- [What is expected]
In the data below, find each line containing the string "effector" and return it.

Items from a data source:
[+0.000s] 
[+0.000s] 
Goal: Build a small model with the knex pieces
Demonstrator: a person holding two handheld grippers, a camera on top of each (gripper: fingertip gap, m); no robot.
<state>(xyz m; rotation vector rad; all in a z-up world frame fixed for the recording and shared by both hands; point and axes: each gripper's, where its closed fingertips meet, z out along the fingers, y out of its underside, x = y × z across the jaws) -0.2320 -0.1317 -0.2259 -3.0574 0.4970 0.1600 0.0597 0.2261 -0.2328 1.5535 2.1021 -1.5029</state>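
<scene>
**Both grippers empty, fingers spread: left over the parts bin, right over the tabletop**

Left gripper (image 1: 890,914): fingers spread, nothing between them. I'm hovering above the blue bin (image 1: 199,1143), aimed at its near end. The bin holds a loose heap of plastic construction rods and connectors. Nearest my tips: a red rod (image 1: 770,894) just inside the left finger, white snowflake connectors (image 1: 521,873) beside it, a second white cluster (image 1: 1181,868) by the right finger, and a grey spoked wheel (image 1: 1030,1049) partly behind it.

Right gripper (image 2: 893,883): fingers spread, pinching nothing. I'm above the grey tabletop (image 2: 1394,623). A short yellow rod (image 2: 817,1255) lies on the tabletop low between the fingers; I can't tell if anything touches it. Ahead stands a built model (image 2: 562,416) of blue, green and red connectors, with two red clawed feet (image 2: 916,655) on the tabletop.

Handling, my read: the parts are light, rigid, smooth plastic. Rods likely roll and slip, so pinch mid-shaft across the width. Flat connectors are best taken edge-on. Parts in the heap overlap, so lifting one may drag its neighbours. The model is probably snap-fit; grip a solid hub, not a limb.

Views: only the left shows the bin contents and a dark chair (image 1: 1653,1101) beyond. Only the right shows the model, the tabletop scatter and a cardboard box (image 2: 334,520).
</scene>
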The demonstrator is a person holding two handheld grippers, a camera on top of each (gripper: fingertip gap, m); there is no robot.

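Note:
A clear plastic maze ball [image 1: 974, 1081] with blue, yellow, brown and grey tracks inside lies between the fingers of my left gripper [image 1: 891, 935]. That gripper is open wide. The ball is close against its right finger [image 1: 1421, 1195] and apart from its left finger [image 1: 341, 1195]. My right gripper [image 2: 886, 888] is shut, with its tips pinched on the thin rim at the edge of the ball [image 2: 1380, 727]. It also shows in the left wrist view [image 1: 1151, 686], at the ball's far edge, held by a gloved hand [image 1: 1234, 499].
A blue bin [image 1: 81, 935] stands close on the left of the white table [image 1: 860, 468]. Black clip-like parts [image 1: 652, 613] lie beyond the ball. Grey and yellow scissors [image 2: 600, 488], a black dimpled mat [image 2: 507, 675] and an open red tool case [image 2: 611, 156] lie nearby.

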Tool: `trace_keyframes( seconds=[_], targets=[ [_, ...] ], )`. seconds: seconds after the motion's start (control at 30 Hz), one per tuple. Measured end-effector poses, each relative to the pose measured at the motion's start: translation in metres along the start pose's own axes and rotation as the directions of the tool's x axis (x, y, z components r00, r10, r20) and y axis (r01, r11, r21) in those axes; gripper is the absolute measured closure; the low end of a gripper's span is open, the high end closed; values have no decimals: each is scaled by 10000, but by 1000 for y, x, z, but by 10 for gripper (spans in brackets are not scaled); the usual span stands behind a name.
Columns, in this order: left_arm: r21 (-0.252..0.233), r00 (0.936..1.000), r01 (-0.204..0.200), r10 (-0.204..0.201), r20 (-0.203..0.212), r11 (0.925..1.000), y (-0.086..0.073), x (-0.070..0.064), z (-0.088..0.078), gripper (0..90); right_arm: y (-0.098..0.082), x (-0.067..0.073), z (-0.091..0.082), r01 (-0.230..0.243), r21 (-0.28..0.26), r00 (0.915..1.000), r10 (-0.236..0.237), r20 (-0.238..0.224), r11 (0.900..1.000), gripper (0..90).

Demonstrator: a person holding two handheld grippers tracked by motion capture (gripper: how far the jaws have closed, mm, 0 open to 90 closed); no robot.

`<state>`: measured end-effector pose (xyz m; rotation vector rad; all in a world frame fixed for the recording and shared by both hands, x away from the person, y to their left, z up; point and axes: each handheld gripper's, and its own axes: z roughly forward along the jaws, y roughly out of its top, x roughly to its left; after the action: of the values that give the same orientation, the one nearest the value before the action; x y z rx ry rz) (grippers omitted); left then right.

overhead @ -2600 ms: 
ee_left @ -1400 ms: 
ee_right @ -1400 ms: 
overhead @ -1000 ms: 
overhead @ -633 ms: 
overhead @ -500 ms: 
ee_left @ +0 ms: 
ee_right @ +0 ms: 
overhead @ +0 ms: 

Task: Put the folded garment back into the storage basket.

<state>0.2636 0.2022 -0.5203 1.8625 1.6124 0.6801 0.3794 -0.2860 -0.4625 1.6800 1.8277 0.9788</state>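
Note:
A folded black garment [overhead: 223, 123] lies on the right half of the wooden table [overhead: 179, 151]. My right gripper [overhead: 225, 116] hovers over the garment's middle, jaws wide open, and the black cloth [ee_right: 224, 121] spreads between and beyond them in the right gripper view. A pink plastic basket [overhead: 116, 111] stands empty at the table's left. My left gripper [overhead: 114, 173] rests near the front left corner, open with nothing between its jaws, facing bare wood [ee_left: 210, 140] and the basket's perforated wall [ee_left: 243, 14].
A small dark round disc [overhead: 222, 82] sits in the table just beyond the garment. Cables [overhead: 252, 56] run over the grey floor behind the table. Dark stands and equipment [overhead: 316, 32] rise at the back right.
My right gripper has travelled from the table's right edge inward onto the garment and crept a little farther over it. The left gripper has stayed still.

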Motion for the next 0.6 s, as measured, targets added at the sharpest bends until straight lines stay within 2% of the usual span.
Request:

- [Answer to this problem]
Tool: `trace_keyframes( seconds=[_], targets=[ [_, ...] ], )`. seconds: seconds after the motion's start (control at 30 Hz), one per tuple. Measured end-effector poses, each relative to the pose measured at the motion's start: translation in metres along the start pose's own axes and rotation as the directions of the tool's x axis (x, y, z components r00, r10, r20) and y axis (r01, r11, r21) in those axes; gripper is the absolute measured closure; the low end of a gripper's span is open, the high end closed; values have no decimals: each is scaled by 10000, but by 1000 for y, x, z, but by 10 for gripper (spans in brackets are not scaled); the usual span stands behind a name.
`<state>`: measured end-effector pose (xyz m; rotation vector rad; all in a world frame fixed for the recording and shared by both hands, x away from the person, y to their left, z up; point and axes: each handheld gripper's, and its own axes: z roughly forward along the jaws, y roughly out of its top, x roughly to its left; after the action: of the values that give the same orientation, the one nearest the value before the action; x y z rx ry rz) (grippers omitted); left then right.

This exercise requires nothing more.